As a woman and as a Feminist, I’m not angry at Kirstie Allsopp for her latest comments about motherhood and who should do what, when. She’s always been a bit gobby when it comes to life choices but, being as I’m at the ripe old of 27 which could have been my baby-making year if only I’d forgone that degree nearly 10 years ago, I’ve actually decided she makes a fairly decent point.
Alright, settle down and save the feminist lynch mob until later, if you please.
Where some people saw anti-Feminist, ‘I ain’t no baby-machine’ views, I saw a pretty useful debate on choice. And not just for women.
We live our lives in such a rigid, linear fashion. School, uni, job, house, marriage, baby etc. and if we step out of that societal comfort zone and, God forbid, live in sin or have a baby outside of wedlock, the media is quick to jump on it as proof that our society is crumbling. We’re losing the old ways. This country’s gone to the dogs. Will someone please think of the CHILDREN?! and so on. But what’s wrong with making choices based on who we are as people, what we want out of life and what our circumstances dictate? Men and women deserve the right to be able to pick and choose the life milestones they hit as and when they see fit.
This is why Kirstie might have a point. It might not have been put forward very well, despite the caveat of ‘as a feminist’ (see above), but it’s there.
Confession time: one of the reasons, and there are many, that I haven’t had children yet is because I’ve been working up a career for myself. One that I’m proud of and that gives me the things I want out of life. Sure, it will mean I can provide for any future children that do arrive, but I can’t pretend that’s been my end goal when I’ve studied hard, taken on crappily paid internships and worked at home on nights and weekends. It’s all been for me, as it should be.
Now, other people are different, and that’s okay because hopefully they’ve found a way to make their life work for them. But perhaps there is a cause for us to look at when we do certain things and why. My mum did her first undergraduate degree at the same time as me, but alongside her full-time job and with, I assume, far less drinking. We were all so proud when we graduated in the same year.
My mum had me in her mid to late 20s and my sister followed 18 months later. Is she the perfect example of Kirstie’s new utopia for women? Who knows. All I know is that my mum didn’t go to University to further her career as such, she did it for her and because she had the opportunity.
When we talk about women and men and babies and family and careers etc. we’re still talking in absolutes. For men, a baby might mean the end of bachelorhood and that they now will be expected to have two jobs. For women it’s supposedly time to say ‘adios’ career or be forever scorned by women that did and essentially have your child hate you, or something.
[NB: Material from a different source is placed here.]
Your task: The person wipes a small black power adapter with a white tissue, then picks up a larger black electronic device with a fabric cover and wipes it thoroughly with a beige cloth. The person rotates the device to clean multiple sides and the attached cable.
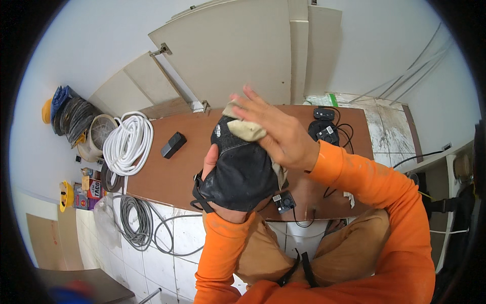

We forget that as we live longer so our passions, relationships and jobs will all change and we must be more adaptable than this ‘traditional’ way of living that, less face it, is feeling more constraining every damn day.
There’s a couple of quotes I love in Sylvia Plath’s ‘The Bell Jar’ that sum it all up so perfectly, for me at least.
“I saw my life branching out before me like the green fig tree in the story. From the tip of every branch, like a fat purple fig, a wonderful future beckoned and winked. One fig was a husband and a happy home and children, and another fig was a famous poet and another fig was a brilliant professor, and another fig was Ee Gee, the amazing editor, and another fig was Europe and Africa and South America, and another fig was Constantin and Socrates and Attila and a pack of other lovers with queer names and offbeat professions, and another fig was an Olympic lady crew champion, and beyond and above these figs were many more figs I couldn’t quite make out. I saw myself sitting in the crotch of this fig tree, starving to death, just because I couldn’t make up my mind which of the figs I would choose. I wanted each and every one of them, but choosing one meant losing all the rest, and, as I sat there, unable to decide, the figs began to wrinkle and go black, and, one by one, they plopped to the ground at my feet.”
“If neurotic is wanting two mutually exclusive things at one and the same time, then I’m neurotic as hell. I’ll be flying back and forth between one mutually exclusive thing and another for the rest of my days.”
Nail, consider your head hit. Hard.
We need to accept that as we make certain choices, others become closed off to us. That doesn’t mean we should delay the choice or do something just because everyone else is doing it but it does mean that we have to make one. Sure, having too much choice is frightening and that fear can cripple you from deciding what direction to take your life in. But much, much worse than that is having no choice at all, or doing things out of an enforced sense of duty or religious direction.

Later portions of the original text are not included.